My present this year was yet another coffee maker. If you know me (Dave), you know that coffee has been a hobby for me, at times bordering on an obsession. I roast my own coffee as well as prepare it in a number of different ways in a number of different coffee makers. This latest coffee maker, a coffee syphon, or vacuum coffee pot, is something that I had owned before, but there is a distinct difference about this one.
This coffee syphon makes coffee like all others. You pace the coffee in the top of the maker, while the water goes into the bottom. As the water in the bottom is heated, it rises through the tube and into the upper portion of the maker where it is mixed with the ground coffee. Then after a few minutes of brewing, the heat source is removed and the brewed coffee is sucked back into the lower container, resulting in a perfect cup of ground free caffinated goodness. (You can use decaf as well.)

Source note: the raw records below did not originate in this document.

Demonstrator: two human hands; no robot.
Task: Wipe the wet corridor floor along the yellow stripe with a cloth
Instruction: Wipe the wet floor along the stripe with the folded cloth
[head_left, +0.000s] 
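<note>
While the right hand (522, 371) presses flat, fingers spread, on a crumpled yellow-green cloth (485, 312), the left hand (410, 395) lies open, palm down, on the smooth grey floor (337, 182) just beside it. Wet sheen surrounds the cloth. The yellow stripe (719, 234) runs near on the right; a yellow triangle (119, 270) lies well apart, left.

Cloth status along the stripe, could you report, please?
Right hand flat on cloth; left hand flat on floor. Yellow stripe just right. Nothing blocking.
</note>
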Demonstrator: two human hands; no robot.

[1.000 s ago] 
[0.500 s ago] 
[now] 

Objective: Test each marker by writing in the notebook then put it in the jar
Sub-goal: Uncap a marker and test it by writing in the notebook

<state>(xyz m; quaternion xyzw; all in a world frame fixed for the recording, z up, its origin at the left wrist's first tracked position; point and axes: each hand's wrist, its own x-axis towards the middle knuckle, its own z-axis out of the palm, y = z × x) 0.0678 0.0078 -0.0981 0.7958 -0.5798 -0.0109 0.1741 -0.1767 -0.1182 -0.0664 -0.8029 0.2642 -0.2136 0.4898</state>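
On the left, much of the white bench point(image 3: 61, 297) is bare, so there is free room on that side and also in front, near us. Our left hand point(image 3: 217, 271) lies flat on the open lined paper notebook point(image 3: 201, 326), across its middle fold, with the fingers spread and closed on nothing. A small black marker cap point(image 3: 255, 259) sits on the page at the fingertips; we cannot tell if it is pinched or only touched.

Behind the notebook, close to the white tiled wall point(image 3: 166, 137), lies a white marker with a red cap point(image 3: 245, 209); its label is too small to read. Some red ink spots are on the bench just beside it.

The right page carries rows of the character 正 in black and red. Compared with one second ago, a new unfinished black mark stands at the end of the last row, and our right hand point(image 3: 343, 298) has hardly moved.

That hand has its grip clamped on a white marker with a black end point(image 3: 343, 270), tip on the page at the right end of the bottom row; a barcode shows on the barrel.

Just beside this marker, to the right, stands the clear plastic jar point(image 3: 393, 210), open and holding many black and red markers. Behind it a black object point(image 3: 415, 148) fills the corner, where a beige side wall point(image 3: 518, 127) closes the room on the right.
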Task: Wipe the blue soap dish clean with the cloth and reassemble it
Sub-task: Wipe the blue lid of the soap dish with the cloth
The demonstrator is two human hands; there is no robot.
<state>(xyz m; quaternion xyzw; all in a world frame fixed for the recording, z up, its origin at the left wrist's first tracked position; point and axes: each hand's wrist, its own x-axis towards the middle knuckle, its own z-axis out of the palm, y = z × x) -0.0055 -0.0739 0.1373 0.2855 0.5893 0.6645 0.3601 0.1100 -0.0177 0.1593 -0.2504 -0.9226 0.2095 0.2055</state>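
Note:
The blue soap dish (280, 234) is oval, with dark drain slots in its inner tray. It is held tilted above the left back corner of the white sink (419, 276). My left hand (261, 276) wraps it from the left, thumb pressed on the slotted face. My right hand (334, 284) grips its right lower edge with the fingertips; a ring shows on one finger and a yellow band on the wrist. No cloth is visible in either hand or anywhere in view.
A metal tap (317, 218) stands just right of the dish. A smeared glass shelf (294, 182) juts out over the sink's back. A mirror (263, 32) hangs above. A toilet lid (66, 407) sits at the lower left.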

The difference in this pot is that the heat source is an alcohol burner, that’s denatured alcohol friends, and that is what makes it an extra special coffee gadget. There is just something about watching the flame lick the bottom of the pot that makes this method so intriguing.
Isn’t that the truth about fire in general? It has a certain mesmerizing quality about it, be it in a campfire, or a fireplace. It seems to cause us to just sit and watch for awhile.
So it is with those who have been touched by the flame of the Spirit of God (Acts 2:4). It seems that those who have really experienced the power of God in the way that the apostles did have a certain quality about them. A certain manner that causes others to take notice of them. It was true for Peter and John in the temple(Acts 3), for Paul in Lystra (Acts 14), and is true for us today.
So what should we seek for in the New Year? A better coffee maker? Perhaps, but ultimately, we should seek for the fire that will cause others to take notice, take notice not of who we are, but Who we represent.